What you need to do — Records follow. Pull out every line that contains "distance".

---

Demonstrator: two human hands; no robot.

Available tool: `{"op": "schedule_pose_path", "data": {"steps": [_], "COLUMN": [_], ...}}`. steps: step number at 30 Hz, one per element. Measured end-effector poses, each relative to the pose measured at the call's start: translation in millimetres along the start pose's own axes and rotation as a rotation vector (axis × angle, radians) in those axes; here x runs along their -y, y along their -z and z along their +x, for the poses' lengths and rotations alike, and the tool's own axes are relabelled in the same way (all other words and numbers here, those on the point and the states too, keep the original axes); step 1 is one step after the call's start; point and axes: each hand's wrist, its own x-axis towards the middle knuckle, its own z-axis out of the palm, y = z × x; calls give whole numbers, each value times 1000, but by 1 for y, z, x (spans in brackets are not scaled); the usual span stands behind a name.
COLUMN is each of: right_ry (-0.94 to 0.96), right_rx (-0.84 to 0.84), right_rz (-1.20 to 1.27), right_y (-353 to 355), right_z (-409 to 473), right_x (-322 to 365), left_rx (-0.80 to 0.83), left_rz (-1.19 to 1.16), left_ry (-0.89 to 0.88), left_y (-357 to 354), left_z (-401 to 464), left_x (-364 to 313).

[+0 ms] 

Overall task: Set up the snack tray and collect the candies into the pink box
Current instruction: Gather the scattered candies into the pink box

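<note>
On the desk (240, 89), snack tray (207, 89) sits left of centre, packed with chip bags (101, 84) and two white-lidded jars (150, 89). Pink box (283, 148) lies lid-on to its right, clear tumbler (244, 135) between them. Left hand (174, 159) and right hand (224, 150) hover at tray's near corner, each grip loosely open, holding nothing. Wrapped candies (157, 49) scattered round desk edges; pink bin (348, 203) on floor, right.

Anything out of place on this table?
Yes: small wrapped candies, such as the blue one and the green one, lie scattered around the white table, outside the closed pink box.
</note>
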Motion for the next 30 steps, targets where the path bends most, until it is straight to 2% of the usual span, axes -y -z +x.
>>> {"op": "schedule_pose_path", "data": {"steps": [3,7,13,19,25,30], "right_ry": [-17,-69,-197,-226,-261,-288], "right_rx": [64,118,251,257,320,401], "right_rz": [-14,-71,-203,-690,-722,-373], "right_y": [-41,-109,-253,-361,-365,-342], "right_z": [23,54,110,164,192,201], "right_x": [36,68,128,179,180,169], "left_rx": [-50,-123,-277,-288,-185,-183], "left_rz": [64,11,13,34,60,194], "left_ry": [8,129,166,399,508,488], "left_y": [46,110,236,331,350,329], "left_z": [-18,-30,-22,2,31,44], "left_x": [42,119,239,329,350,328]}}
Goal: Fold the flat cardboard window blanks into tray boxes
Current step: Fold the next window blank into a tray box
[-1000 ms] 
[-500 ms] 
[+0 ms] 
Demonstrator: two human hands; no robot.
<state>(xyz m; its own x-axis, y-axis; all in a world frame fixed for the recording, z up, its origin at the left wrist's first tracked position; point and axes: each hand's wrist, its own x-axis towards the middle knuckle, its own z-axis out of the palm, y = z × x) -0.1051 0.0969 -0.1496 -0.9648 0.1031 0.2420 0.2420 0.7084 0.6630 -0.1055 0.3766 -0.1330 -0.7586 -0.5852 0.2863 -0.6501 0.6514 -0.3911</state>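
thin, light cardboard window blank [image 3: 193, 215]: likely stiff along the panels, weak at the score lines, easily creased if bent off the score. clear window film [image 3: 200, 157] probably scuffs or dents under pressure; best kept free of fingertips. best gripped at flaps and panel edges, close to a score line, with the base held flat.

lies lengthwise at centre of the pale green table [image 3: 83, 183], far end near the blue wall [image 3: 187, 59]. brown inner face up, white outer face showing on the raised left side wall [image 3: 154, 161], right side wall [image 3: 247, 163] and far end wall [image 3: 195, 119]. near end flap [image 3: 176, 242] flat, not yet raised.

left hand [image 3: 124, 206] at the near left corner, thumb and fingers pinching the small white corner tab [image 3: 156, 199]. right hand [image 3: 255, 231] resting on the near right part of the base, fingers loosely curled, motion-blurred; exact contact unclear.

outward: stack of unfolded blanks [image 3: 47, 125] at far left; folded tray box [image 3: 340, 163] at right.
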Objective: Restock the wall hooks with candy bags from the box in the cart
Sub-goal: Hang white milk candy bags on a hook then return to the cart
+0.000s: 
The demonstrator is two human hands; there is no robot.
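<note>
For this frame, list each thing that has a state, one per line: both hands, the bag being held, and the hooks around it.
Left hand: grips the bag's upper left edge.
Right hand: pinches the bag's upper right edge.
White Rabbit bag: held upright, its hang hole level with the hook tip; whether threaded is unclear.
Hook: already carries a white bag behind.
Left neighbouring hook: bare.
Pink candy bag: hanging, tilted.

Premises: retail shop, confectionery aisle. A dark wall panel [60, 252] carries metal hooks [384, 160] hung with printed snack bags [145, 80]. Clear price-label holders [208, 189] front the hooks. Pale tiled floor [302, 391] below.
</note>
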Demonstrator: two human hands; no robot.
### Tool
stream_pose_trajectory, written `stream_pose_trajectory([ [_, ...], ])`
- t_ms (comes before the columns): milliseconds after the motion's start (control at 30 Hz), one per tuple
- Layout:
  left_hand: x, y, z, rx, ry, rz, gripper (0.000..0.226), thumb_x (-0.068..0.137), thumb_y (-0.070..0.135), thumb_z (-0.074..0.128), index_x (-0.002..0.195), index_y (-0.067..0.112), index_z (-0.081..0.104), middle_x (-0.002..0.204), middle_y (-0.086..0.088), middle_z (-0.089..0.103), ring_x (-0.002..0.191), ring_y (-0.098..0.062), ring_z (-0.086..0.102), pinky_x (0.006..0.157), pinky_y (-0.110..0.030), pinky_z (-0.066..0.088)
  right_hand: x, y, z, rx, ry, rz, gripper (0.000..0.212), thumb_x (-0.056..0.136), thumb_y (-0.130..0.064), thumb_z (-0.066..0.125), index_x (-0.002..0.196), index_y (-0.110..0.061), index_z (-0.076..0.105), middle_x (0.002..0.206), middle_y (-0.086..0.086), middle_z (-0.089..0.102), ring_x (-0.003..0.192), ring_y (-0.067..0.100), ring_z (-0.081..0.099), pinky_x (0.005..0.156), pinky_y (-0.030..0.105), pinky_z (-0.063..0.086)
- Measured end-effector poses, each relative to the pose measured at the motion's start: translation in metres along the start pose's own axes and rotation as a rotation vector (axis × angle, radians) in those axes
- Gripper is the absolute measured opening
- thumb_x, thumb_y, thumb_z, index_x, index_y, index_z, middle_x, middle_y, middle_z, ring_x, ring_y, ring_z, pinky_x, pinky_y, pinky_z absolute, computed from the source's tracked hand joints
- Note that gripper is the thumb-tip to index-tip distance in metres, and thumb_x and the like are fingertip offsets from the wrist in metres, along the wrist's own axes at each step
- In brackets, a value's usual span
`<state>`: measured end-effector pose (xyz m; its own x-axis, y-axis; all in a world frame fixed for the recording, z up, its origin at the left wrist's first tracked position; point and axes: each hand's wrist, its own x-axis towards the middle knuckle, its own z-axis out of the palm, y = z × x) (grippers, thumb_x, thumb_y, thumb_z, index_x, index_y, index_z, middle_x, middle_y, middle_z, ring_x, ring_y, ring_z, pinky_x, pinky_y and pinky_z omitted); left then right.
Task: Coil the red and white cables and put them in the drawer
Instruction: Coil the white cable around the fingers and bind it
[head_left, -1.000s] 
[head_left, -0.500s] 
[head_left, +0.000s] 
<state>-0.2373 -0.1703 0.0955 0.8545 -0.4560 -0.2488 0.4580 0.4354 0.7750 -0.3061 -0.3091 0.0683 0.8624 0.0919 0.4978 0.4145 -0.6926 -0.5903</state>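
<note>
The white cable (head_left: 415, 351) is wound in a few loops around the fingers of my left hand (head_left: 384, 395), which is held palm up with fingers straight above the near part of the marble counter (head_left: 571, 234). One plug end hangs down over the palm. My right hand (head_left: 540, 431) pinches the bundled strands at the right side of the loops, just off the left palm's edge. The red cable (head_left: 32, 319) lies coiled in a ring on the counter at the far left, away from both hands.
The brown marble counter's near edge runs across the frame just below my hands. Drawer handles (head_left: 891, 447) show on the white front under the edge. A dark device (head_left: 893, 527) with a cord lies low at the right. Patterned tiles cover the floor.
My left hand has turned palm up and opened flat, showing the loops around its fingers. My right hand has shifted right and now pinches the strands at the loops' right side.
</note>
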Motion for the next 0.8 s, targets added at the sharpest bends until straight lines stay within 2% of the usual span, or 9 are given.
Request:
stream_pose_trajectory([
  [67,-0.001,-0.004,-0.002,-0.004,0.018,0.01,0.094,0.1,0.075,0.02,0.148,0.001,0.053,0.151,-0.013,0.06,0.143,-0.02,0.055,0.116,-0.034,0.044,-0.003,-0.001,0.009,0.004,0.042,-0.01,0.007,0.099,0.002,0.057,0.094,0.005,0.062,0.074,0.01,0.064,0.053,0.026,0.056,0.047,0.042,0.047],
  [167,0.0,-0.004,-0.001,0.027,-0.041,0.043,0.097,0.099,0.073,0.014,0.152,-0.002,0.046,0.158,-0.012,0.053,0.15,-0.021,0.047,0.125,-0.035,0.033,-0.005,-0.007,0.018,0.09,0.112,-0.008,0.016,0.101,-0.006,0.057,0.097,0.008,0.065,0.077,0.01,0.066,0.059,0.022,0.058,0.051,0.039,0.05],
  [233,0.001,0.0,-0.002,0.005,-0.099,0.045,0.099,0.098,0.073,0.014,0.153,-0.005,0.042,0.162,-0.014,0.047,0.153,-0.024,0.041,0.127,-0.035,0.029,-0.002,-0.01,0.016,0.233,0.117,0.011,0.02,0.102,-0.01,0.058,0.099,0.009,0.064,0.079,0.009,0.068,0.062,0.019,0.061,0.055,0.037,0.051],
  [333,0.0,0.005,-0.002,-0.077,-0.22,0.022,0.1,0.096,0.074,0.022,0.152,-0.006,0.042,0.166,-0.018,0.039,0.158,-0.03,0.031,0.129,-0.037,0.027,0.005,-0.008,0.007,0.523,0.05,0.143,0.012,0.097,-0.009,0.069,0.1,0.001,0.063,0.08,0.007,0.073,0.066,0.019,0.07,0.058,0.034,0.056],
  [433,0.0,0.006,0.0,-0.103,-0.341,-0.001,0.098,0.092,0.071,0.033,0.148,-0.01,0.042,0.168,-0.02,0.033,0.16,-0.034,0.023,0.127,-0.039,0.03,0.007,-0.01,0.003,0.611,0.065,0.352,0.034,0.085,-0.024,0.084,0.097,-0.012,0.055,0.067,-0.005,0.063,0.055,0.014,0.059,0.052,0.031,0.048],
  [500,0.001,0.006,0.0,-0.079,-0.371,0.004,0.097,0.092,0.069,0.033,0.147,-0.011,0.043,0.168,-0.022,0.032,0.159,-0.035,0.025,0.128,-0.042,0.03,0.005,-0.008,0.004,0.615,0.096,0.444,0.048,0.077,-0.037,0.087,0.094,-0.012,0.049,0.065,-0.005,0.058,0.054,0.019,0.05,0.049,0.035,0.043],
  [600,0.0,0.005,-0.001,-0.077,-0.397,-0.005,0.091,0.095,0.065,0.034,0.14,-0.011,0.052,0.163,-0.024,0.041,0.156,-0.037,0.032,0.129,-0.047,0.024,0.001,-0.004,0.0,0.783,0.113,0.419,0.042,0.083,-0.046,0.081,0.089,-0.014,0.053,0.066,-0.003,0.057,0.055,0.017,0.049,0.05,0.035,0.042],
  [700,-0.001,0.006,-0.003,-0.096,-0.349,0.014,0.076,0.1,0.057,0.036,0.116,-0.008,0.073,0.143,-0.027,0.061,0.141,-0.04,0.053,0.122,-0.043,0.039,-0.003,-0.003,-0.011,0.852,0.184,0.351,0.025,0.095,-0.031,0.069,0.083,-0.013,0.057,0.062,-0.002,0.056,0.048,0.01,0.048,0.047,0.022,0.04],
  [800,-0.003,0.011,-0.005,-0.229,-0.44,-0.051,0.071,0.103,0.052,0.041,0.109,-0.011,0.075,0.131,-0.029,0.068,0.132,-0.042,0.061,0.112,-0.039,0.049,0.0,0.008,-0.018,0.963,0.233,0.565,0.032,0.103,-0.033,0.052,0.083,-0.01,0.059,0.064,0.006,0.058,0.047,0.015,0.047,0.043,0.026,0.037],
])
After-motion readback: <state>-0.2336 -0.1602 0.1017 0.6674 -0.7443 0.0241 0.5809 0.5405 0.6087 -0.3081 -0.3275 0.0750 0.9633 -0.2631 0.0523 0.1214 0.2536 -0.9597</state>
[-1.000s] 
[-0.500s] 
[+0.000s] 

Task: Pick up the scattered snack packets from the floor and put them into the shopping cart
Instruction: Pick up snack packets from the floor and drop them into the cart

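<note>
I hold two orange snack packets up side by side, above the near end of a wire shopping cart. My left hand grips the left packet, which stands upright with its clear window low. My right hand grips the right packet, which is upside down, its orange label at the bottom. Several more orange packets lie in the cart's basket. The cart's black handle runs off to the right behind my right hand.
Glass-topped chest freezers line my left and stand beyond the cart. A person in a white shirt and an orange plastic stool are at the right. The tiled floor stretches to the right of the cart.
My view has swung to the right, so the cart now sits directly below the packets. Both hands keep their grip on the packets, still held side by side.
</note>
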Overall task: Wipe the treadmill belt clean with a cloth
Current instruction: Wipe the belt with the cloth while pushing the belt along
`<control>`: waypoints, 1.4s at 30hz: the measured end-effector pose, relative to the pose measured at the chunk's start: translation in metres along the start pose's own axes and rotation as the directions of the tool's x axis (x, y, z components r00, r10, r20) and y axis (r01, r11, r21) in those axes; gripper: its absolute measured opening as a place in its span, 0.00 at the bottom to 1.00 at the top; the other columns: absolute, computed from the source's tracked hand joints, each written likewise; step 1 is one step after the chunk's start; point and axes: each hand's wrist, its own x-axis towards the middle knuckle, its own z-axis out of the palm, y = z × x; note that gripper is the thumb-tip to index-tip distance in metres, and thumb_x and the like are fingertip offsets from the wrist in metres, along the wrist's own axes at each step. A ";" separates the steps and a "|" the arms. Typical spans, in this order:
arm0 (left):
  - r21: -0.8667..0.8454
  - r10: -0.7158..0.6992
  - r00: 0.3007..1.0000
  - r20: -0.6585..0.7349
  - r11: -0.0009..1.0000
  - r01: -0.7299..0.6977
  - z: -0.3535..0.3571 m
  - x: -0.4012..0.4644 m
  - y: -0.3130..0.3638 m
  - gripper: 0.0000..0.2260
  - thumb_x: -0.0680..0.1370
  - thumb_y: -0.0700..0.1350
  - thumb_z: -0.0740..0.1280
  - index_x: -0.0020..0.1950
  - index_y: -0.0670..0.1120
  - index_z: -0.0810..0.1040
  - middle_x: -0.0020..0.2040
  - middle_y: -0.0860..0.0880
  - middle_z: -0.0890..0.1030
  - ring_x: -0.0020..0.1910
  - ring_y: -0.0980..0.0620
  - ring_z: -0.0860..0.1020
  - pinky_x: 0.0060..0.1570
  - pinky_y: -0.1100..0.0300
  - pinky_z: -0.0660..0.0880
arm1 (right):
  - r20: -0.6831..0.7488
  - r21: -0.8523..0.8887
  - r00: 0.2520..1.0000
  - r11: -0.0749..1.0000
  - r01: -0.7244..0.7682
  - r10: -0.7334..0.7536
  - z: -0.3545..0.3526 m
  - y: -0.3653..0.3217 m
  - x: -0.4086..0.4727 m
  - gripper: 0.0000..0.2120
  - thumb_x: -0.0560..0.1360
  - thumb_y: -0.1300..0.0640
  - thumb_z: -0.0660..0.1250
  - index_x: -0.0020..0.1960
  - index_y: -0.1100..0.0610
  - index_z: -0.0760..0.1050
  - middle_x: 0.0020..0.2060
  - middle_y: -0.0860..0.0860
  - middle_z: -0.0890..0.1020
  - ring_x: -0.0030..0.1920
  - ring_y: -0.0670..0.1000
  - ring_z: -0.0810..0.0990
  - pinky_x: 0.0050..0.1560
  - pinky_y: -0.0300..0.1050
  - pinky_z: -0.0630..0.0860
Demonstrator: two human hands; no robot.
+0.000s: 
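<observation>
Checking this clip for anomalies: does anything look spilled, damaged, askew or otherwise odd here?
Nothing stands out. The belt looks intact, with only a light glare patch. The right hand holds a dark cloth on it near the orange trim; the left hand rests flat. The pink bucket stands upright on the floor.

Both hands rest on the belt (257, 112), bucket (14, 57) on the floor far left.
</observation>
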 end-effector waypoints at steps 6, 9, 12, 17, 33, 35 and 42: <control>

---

Task solution —
- Note that gripper is the thumb-tip to index-tip distance in metres, and thumb_x and the like are fingertip offsets from the wrist in metres, along the wrist's own axes at each step
`<control>`: waypoints, 1.4s at 30hz: the measured end-effector pose, relative to the pose measured at the chunk's start: translation in metres along the start pose's own axes and rotation as the directions of the tool's x axis (x, y, z components r00, r10, r20) and y axis (r01, r11, r21) in those axes; gripper: its absolute measured opening as a place in its span, 0.00 at the bottom to 1.00 at the top; the other columns: absolute, computed from the source's tracked hand joints, each written likewise; step 1 is one step after the chunk's start; point and axes: each hand's wrist, its own x-axis towards the middle knuckle, its own z-axis out of the palm, y = z × x; note that gripper is the thumb-tip to index-tip distance in metres, and thumb_x and the like are fingertip offsets from the wrist in metres, along the wrist's own axes at each step. A ";" separates the steps and a "|" the arms. Typical spans, in this order:

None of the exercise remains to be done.